È davvero importante aiutarci, oggi più che mai, nel significativo compito di accompagnare i nostri studenti ad un giudizio lucido su una quotidianità che urge, fatta di parole che avremmo voluto utilizzare solo nelle lezioni di storia, e invece riguardano i nostri giorni: guerra, armi, sanzioni, negoziati.
È stato possibile farlo, grazie alla disponibilità dell’amico ed europarlamentare Massimiliano Salini, che collegato da Bruxelles ci ha regalato un’ora del suo tempo, fornendoci una sintesi chiara e insieme approfondita della situazione in atto e rispondendo alle domande degli studenti.
Domande che sono arrivate subito: concrete, documentate, segno che non c’è torpore, non c’è indifferenza nei nostri ragazzi, ma desiderio di sapere, di comprendere, di andare a fondo dei fatti per poter iniziare a rischiare un giudizio. Cosa accadrà se Putin dovesse conquistare Kiev? Ci sono responsabilità del mondo occidentale, e in particolare degli USA, nella situazione attuale? Come è possibile deliberare sanzioni che andranno a colpire il popolo russo, non certo responsabile in prima persona dell’aggressione? Come affronteremo la nostra dipendenza dalle materie prime che finora abbiamo acquistato da Russia e Ucraina? C’è veramente la possibilità che si arrivi all’uso delle armi nucleari? E come giudicare l’attacco hacker sferrato da Anonymous?

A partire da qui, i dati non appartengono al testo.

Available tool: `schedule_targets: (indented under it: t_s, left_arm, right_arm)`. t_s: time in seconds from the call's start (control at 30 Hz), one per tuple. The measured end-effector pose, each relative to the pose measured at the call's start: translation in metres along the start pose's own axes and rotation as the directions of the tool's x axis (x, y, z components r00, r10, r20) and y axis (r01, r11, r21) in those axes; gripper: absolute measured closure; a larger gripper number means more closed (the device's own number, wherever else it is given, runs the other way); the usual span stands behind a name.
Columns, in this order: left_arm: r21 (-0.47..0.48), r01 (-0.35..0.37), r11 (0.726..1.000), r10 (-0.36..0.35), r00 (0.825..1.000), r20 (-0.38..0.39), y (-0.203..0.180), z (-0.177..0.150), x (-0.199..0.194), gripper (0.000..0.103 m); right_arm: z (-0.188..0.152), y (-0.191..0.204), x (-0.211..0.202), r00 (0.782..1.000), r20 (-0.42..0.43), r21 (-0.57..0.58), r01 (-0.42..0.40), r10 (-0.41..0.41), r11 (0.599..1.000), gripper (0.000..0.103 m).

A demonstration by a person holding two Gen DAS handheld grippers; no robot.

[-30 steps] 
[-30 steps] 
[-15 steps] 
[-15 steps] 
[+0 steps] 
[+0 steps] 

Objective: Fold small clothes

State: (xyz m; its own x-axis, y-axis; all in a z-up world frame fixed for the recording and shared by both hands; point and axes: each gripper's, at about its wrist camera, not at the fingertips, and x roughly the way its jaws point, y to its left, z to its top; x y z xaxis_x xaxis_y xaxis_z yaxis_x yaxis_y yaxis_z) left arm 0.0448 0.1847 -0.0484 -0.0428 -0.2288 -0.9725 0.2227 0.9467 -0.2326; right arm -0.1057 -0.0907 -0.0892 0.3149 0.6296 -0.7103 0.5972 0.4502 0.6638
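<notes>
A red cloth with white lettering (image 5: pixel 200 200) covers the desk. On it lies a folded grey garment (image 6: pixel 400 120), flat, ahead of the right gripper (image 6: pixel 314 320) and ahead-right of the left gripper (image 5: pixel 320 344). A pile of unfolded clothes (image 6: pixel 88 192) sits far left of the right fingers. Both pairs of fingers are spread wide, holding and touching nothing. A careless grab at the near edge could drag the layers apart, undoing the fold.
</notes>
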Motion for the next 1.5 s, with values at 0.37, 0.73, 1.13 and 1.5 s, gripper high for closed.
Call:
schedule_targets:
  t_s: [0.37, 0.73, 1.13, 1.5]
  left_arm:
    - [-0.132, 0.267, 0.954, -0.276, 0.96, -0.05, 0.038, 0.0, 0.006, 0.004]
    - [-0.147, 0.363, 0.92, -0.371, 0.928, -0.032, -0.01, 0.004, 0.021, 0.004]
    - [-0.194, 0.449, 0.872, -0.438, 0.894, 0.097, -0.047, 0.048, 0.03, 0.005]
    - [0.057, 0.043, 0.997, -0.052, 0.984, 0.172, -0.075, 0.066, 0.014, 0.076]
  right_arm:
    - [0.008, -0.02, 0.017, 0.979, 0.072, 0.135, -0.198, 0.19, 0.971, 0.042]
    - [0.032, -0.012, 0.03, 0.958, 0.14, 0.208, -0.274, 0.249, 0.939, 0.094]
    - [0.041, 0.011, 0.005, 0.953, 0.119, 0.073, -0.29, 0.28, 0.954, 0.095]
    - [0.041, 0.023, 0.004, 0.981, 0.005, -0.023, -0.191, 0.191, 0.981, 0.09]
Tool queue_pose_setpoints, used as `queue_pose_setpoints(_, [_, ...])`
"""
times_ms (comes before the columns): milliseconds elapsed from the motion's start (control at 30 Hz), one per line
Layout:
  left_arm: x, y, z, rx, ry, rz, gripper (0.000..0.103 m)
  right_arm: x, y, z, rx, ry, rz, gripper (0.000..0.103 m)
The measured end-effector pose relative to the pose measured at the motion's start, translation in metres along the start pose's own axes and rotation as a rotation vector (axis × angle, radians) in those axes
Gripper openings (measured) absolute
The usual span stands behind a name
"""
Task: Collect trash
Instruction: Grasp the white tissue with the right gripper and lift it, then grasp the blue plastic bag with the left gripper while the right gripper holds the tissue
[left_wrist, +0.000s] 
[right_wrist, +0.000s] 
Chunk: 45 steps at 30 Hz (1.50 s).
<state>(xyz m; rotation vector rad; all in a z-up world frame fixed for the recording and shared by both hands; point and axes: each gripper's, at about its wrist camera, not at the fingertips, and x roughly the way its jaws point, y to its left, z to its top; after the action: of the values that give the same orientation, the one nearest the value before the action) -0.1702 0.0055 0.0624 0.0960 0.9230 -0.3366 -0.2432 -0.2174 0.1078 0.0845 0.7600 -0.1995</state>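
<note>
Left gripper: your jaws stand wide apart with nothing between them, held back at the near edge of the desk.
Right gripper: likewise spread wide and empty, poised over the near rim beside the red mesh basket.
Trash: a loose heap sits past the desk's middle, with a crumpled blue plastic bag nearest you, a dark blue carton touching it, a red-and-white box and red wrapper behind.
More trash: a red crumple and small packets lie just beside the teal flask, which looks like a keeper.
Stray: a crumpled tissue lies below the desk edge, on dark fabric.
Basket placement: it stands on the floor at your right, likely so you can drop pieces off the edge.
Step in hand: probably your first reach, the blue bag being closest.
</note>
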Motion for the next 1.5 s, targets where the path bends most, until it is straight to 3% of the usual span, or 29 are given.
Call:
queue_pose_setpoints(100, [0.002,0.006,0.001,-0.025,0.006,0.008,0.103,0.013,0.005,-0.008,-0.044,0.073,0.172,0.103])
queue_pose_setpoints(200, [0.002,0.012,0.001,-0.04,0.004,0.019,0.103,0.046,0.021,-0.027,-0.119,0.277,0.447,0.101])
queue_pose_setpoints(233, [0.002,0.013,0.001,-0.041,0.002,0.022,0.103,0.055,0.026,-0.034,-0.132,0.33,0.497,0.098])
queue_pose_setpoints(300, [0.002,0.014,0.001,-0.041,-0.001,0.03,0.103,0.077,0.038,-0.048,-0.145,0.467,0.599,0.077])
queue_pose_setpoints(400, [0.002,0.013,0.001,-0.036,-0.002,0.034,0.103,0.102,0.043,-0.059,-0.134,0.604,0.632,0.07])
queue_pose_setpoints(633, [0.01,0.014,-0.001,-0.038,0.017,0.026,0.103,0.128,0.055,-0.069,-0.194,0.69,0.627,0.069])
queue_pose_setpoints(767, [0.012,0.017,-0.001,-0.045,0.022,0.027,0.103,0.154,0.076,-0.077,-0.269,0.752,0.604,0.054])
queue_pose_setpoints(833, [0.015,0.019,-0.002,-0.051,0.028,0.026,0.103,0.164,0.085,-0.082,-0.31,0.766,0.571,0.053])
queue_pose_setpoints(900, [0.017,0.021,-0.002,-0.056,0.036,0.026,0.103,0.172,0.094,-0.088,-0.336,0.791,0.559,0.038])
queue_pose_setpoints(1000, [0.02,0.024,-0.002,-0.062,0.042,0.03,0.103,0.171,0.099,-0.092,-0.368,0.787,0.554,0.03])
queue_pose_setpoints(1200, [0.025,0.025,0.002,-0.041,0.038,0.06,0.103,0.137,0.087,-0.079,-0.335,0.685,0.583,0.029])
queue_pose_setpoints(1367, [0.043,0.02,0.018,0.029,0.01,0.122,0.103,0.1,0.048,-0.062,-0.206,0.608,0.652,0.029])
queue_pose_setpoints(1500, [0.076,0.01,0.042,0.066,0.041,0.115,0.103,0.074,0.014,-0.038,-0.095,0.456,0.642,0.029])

A tutti questi interrogativi è giunta una risposta netta, scevra dal tentativo di edulcorare la realtà, ma con una sincerità e una nettezza che domandano a ciascuno una responsabilità davvero personale. Il dialogo, infatti, è alimentato dalla vita quotidiana, non dalla teoria sul dialogo, e questo vale a livello di rapporti internazionali, tanto quanto nelle relazioni personali: è la vita, quella “normale”, il criterio che permette di “fare bene” politica, un “fare bene” di cui abbiamo potuto veramente fare esperienza. Così, paragonando le responsabilità dei grandi capi di stato alla consapevolezza con cui un padre si muove nella realtà, sapendo che il suo agire è di fronte al figlio che da lui impara un metodo e un criterio, Salini ha parlato a ciascuno di noi, consegnandoci un compito che è anzitutto di curiosità – applicata ad un reale lavoro di studio e approfondimento – ma che ancora più profondamente riguarda il concetto stesso di “pace”.
La pace non è inazione, non è star seduti sul divano a far nulla, la pace è un modo serio di compiere attività e fatica; ancora di più, la pace ha a che fare con la disponibilità a rinunciare ad un pezzo di potere, un luogo in cui la forza tace e a parlare restano solo ragioni volte al bene, il bene dei popoli e il bene dei singoli. Ecco una ipotesi nuova da cui partire, guardando alla Russia, all’Ucraina e anche al vicino di banco: come ci testimonia la nostra tradizione cristiana, che storicamente ha generato l’unità dei popoli europei, la pace ha a che fare col perdono.
Solo così il giudizio si trasforma in azione: per questo la nostra scuola è pronta a spalancare le porte, e le braccia, desiderosa di accogliere ragazzi in fuga dalla guerra.